つまり【つながり】は、単なるオプションではなく、人間の心の土台を作るものなんですね。

 

 

だからこそ、幼少期、一番身近な親との関りが上手くいかなかった経験があると【人は怖い】【本音で関わると痛い目に遭う】【なるべくひとりの方が楽

 

という感覚が出てくるのは、当然な事で、心の傷つきから守るための健気な反応なのかもしれません。

 

1-5|人との関係が作るものとは

 

哲学者マルティン・ブーバーは、人の生き方を

 

I-It(私と「もの」の関係

I-Thou(私と「あなた」の関係

 

で表現しました。
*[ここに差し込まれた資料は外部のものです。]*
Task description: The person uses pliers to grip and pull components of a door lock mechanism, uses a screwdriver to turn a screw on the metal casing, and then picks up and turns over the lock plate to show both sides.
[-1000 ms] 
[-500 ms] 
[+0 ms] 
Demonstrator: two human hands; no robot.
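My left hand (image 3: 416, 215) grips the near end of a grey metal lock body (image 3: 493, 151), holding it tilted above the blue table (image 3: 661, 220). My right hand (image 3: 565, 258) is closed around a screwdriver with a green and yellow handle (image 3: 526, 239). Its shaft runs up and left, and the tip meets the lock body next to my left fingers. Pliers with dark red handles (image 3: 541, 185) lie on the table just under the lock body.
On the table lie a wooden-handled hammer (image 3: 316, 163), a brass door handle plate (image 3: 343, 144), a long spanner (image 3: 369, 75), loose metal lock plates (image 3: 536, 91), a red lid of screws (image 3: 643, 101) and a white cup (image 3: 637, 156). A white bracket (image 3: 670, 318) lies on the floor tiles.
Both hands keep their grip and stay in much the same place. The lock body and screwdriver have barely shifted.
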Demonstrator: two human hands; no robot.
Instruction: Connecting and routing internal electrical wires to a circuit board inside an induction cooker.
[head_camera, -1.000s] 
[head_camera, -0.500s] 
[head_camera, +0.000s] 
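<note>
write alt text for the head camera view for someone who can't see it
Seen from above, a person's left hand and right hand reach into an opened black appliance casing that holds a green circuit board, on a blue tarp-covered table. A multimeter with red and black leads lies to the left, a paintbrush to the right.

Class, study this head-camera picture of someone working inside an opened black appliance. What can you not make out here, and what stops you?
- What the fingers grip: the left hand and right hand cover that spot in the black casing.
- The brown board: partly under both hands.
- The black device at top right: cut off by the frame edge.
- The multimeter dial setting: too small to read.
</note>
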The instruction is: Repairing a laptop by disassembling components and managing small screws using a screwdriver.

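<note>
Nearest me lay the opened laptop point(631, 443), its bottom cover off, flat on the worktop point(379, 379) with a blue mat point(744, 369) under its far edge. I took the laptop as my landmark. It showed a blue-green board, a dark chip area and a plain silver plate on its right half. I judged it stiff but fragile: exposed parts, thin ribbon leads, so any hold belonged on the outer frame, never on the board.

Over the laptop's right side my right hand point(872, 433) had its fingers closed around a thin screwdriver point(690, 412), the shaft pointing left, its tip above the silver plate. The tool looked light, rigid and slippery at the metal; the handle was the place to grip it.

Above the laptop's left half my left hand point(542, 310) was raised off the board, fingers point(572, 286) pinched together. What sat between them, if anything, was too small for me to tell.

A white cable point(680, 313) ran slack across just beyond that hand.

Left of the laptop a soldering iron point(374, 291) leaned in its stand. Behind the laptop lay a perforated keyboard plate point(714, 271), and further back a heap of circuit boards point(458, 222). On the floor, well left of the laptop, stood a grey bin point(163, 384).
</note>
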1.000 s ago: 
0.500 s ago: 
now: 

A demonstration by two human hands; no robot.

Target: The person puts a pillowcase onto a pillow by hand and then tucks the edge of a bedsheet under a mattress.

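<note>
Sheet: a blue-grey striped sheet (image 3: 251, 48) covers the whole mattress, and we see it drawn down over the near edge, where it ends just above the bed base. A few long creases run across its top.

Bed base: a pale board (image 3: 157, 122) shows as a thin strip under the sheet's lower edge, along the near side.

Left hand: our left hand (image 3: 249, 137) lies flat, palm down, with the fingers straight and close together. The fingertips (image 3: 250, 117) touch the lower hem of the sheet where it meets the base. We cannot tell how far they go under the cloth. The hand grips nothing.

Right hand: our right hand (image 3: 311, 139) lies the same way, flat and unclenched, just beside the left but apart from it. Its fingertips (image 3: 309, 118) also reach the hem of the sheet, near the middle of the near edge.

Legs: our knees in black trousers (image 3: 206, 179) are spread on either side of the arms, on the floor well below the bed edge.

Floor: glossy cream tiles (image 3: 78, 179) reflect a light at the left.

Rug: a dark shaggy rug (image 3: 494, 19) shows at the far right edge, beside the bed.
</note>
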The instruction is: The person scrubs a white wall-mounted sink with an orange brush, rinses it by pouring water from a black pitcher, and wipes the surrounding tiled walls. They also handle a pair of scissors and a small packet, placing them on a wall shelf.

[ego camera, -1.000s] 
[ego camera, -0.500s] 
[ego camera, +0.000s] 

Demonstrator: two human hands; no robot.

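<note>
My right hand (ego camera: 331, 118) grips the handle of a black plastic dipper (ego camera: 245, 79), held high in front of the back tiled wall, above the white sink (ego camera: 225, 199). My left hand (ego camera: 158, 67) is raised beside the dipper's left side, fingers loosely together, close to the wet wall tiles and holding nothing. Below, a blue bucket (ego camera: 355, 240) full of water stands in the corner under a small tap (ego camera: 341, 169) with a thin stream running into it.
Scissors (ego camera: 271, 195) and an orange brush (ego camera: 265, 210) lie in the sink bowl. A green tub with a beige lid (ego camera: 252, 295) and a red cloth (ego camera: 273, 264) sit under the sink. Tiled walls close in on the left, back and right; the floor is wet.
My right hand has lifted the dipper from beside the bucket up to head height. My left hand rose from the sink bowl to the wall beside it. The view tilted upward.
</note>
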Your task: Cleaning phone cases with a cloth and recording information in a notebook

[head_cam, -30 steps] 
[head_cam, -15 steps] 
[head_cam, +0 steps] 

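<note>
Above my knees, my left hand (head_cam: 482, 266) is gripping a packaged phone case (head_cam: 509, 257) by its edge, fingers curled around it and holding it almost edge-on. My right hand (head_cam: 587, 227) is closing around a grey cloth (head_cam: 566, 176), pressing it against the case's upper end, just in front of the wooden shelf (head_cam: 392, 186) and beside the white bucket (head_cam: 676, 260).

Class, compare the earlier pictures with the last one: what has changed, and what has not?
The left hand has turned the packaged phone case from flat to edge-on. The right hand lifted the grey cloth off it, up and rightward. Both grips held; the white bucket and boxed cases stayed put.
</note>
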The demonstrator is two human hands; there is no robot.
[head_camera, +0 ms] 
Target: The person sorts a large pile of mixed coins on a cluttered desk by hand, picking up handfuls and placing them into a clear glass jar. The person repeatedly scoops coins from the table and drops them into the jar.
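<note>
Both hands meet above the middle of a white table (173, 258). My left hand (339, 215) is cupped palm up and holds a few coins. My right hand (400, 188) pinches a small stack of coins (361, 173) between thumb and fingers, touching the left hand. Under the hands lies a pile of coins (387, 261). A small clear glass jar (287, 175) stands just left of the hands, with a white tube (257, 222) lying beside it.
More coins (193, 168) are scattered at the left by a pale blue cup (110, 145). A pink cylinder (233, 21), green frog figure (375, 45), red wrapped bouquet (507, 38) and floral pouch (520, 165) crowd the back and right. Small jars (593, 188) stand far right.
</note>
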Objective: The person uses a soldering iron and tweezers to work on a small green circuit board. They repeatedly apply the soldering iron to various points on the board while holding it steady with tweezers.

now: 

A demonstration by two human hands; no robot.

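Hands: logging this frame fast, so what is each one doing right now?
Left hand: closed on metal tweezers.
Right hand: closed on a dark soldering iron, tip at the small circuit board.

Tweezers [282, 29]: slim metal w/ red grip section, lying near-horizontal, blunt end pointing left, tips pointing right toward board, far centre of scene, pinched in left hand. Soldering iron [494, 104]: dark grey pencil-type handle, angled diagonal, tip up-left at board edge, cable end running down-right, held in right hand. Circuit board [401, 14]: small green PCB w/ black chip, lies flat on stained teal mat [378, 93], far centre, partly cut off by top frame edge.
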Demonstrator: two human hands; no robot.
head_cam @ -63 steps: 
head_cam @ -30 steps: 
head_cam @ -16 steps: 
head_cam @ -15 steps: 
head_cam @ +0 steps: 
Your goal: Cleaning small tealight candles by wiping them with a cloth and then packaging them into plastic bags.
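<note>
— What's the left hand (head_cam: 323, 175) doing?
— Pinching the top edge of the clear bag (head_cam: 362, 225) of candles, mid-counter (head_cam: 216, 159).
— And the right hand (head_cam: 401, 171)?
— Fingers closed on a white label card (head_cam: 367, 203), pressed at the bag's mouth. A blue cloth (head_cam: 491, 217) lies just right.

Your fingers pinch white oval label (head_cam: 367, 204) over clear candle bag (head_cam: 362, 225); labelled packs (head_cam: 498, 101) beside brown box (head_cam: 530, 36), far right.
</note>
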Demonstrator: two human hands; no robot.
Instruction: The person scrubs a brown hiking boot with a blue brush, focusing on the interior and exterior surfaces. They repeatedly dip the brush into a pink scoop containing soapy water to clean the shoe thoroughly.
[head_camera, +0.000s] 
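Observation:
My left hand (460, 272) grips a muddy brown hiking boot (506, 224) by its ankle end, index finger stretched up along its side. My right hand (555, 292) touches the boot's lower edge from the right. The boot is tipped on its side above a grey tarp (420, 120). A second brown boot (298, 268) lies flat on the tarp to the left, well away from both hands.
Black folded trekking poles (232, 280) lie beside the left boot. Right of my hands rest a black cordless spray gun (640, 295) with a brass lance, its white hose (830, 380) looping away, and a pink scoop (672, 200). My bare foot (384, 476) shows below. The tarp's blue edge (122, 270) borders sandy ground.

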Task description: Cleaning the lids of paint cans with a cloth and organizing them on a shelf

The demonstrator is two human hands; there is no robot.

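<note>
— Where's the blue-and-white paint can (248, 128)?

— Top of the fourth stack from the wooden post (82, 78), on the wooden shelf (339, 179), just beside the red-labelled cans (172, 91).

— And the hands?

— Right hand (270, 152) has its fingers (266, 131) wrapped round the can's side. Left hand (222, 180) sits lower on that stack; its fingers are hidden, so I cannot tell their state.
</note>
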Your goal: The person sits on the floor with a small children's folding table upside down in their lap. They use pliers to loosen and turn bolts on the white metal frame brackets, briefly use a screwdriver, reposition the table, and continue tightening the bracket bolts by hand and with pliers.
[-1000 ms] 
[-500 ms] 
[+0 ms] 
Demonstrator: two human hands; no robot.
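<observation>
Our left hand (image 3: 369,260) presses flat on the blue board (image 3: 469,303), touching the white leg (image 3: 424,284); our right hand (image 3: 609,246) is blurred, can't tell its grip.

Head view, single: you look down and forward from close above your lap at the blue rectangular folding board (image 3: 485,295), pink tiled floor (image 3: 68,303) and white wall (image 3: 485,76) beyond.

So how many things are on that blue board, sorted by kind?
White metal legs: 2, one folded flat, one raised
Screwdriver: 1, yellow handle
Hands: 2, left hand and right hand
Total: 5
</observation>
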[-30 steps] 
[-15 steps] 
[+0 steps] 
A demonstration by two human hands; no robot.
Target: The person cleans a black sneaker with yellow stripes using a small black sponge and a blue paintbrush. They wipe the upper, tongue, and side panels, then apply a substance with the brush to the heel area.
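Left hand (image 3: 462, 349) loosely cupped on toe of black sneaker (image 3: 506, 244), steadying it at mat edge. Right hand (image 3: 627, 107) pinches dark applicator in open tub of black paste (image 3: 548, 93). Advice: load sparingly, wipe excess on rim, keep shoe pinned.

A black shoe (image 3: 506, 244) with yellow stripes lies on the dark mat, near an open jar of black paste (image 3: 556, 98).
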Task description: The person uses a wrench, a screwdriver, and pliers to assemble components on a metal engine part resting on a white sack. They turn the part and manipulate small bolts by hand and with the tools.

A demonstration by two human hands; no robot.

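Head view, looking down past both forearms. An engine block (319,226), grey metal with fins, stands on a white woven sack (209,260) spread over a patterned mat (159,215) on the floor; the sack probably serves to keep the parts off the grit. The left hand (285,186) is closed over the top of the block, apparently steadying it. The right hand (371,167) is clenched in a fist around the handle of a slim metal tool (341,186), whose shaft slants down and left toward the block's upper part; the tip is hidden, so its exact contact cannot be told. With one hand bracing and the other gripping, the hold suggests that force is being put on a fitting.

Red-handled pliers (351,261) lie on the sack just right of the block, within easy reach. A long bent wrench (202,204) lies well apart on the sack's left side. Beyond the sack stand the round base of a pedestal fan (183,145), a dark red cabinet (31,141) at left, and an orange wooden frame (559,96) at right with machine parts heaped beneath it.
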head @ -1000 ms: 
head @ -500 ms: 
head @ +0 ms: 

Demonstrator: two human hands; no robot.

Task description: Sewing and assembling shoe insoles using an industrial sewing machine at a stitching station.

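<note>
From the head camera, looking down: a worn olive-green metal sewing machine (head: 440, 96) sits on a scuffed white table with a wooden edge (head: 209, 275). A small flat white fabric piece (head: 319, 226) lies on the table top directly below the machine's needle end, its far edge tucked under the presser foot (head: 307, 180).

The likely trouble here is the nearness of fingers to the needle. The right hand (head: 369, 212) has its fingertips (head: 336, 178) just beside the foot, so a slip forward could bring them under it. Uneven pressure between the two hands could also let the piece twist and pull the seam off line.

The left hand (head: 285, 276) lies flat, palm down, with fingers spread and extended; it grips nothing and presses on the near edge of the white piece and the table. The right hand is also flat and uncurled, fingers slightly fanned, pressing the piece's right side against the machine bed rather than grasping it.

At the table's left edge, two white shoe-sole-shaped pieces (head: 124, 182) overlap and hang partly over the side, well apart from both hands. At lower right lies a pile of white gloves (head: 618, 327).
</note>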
ものとして相手を見ると、効率や損得だけが基準になります。しかしあなたとして相手を見ると、そこに生まれるのは温かい交流存在そのものへの敬意心の通い合い。

 

 

現代は便利さや効率が優先され、気づかないうちに人を【I-It(私と「もの」の関係)】として見てしまいがちです。

 

すると、つながりが希薄になり自分もまた【誰かにとってただの「もの」】のように感じられてしまいます

 

ブーバーはこう述べました。

 

人間は【対話】の中でのみ、本当の自分となる

 

人との関係は、私達の存在そのものを形づくっているんですね。

 

 

1-6|大切なメッセージ

 

もちろん、現代社会は忙しく、人間関係は複雑で、距離も取りやすい。だから【もう人とそんなにつながらなくてもいい】と、感じてしまうのも自然なことです。

 

でも本当は私達の心はずっと昔と変わらず【安心できる誰か」】を求め続けています。

 

ひとりで完結できるようでいて、ひとりでは満たしきれない部分が在る。その事を感じる瞬間が、クリスマスや年末年始のような【つながり】を象徴する時期なのかもしれません。

 

これは時代のせいでは無く、人間としての本能】が教えてくれている【大切なメッセージなんですね。

 

 

1-7|本当は大切にしたい

 

もし今

 

・人が怖い

・上手く関われる自信がない

・面倒だと思ってしまう

 

こう感じていたとしても、大丈夫です。それは、あなたの中の人とつながりたい心が、ちゃんと存在している証拠でもあるからです。

 

怖さが在る。ということは本当は大切にしたい気持ちが在るということ。

 

 

だからこそ、つながりはあなたを傷つけるだけのものではなく、あなたが回復し、安心し、豊かになるためのものだと、どうか忘れないで下さいね。

 

1-8|自由に選択できる自分

 

ひとりの時間を大切にできることも、誰かと笑い合える時間を受け取れることもどちらも尊い人生の一部です。

 

どちらかを【避けて】生きるのは、本当の自分自身ではありません【どちらも自由に選択できること】その自由こそが、本当の豊かさなのだと思います。

 

その自由は【人とつながっても大丈夫】という深い安心感があるからこそ手に入ります

 

このブログを読んで、あなたの心が【もう少しだけ人とつながってみてもいいかもしれないと、感じるきっかけになれると嬉しいです😊

 

 

今年も毎週月曜日更新のブログに、お付き合いいただき本当にありがとうございました。